• **What is being asked**: Search the listing below, and show each line that includes the word "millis".

• **The data**:
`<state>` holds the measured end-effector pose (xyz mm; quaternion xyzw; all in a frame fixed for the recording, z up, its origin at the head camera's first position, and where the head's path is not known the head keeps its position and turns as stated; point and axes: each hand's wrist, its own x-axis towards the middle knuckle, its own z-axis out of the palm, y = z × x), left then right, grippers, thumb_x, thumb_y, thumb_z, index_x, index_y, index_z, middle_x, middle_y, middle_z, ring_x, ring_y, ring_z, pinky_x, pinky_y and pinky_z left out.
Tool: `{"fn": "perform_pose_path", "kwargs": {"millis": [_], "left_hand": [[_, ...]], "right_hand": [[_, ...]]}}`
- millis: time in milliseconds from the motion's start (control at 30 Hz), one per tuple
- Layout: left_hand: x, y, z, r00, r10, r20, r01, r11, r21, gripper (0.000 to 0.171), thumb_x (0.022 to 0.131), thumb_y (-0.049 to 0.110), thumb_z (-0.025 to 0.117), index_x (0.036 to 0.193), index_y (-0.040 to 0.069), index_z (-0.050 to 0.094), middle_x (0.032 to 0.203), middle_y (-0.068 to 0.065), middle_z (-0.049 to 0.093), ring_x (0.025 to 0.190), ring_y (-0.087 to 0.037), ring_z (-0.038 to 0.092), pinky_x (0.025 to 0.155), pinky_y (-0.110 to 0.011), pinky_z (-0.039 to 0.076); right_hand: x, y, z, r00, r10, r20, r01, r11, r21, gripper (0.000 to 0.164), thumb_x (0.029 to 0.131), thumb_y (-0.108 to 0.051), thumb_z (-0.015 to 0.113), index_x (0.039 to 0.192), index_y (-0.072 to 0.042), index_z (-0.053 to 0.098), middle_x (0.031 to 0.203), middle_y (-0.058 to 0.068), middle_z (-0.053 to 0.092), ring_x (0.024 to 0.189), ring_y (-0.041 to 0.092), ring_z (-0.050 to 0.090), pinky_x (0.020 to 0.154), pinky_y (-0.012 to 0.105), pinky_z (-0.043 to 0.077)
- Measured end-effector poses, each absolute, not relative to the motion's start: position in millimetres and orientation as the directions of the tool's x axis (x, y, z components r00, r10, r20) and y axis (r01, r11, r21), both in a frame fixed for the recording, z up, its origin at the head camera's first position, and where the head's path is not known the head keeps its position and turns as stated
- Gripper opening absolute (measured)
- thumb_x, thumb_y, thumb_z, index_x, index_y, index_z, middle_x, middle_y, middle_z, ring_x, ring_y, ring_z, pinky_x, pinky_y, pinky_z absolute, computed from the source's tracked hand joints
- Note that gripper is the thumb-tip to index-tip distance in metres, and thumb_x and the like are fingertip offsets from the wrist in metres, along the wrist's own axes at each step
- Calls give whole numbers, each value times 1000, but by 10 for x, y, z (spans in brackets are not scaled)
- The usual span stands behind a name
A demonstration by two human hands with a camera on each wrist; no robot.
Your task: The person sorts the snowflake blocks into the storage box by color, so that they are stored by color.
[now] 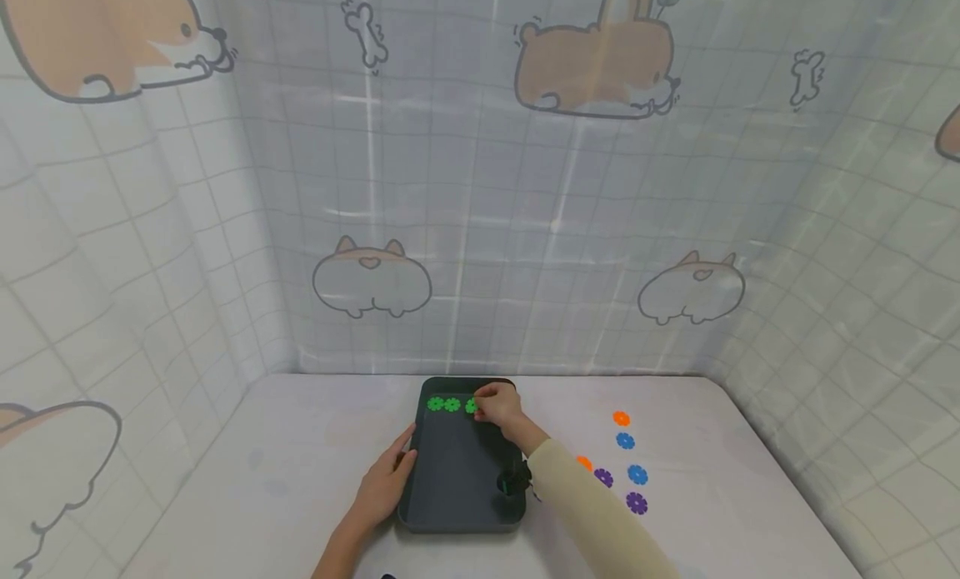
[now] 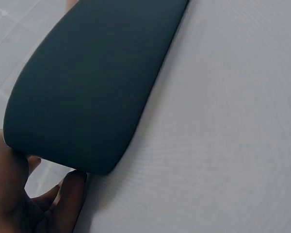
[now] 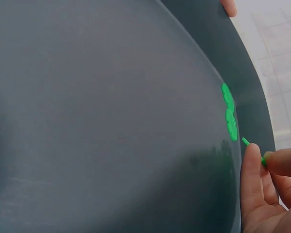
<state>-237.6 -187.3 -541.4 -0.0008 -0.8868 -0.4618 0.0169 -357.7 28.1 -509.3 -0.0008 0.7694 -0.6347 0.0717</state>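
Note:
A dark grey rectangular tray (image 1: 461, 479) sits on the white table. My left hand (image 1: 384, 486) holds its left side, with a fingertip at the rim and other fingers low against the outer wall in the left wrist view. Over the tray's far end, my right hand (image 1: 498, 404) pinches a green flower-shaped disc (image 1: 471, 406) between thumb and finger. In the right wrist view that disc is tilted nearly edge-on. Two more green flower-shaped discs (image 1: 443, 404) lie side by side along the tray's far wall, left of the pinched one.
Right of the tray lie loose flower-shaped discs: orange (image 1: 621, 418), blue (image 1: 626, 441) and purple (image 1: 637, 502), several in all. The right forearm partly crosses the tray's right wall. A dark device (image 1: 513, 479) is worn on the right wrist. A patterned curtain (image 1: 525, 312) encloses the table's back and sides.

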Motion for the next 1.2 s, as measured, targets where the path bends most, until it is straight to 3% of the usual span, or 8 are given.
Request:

• **Result below**:
Tool: `{"fn": "perform_pose_path", "kwargs": {"millis": [_], "left_hand": [[_, ...]], "right_hand": [[_, ...]]}}`
- millis: time in milliseconds from the motion's start (control at 30 Hz), one per tuple

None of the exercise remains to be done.